Every family is different, of course, and as such may face different challenges. It may be the case that one partner is Dutch and the other speaks a language other than Dutch. If the child is going to a Dutch daycare or school, over time it is likely that Dutch will become the dominant language. In other cases, both parents may speak the same non-Dutch language. Typically, children who speak one language in the home and another language outside of it tend to be equally strong in each language. Of course, there are those trilingual families, in which each parent speaks their own language to the child (OPOL) and the child speaks Dutch at school and/or outside the home. There are other variations but these scenarios are the most common.
In our experience of matching babysitters and families by culture and language, we have daily experience of supporting language development. Below are a few tips and words of encouragement.
For parents with children who are not yet school age, playgroups and playdates with other families who speak your language are an ideal option but where to begin when you’ve just moved house and have yet to build up a social network? In Amsterdam, the Robbeburg playgroup in the Rivierenbuurt neighborhood offers sessions in English, German and Finnish. If your language isn’t represented, you can volunteer to host a session and the Robbeburg will help you find other families to join. International playgroups are also a great way to find friends in a new place, for both parent and child.
Babysitters Who Speak Your Language
Beyond giving you time to work or granting that all-important free time, hiring a caregiver who speaks your native language presents your child with the opportunity to speak this language with another adult who isn’t mom or dad. This can be especially important in homes with one Dutch speaker as some children will begin speaking Dutch exclusively in the home, even when spoken to in a different language. It also helps if the caregiver does not speak Dutch, which requires the child to speak in your native language in order to communicate. In addition to giving your child more opportunity to hear and speak your language, hiring a babysitter who shares you culture also exposes your child to the songs and games you grew up with, helping to preserve the home culture.
You Can Go Back Home Again
Going back home for break is a great way to immerse your child in your language and traditions, and family love.

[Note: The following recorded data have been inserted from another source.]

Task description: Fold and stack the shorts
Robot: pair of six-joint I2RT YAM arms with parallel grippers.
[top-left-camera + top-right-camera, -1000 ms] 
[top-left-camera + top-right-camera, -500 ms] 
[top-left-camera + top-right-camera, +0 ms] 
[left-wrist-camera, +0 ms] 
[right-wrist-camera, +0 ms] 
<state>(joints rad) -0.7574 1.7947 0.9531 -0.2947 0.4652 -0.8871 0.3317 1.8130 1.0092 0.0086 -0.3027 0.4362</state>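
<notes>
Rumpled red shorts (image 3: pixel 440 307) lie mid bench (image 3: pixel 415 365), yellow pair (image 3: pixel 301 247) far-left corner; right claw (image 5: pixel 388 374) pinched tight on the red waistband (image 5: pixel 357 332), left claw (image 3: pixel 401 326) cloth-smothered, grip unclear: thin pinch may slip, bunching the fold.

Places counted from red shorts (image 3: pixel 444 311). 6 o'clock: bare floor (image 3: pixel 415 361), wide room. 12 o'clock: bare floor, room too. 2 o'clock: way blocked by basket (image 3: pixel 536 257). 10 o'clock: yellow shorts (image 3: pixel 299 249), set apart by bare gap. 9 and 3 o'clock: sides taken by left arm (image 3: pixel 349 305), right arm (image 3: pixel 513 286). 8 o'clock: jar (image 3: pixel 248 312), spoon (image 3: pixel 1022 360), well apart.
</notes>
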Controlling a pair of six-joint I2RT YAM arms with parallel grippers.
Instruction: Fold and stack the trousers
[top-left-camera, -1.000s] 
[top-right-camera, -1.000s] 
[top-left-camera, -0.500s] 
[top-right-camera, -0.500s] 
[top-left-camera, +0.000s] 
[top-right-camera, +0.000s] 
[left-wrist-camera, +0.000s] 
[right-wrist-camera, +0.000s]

Language acquisition and development is most successful when it happens in a natural, engaging manner. And what’s better than coming home to a rockstar welcome?
Pop Culture Trip
The Netherlands differs from other European countries such as Spain, Italy and Germany in that it does not dub over films (save for young children’s movies) and television programs, using Dutch subtitles instead. Cruising through a typical Dutch TV package, you will find content in English, German and French. Many a Dutch person will say they perfected their English or German by watching TV and films growing up. Music, books and educational apps are another fun and natural way to support language usage.
Keep At It
By now, the cognitive and developmental benefits of speaking more than one language have been well established, but as we live in an increasingly global environment, it is also a practical gift. Becoming bilingual or multilingual is a long-term, and at times seemingly slow process. If you hit a bump in the road (your child speaks only in the dominant language, you feel like an outsider speaking your native language, etc.), keep going and maintain a positive attitude. In this technological day and age, there are a host of online support groups and resources. Raising Bilingual/Multilingual Children is a popular Facebook group that has members from all over the world that offers a host of useful advice and support. Don’t be deterred. Your child will thank you for it (eventually and in your mother tongue).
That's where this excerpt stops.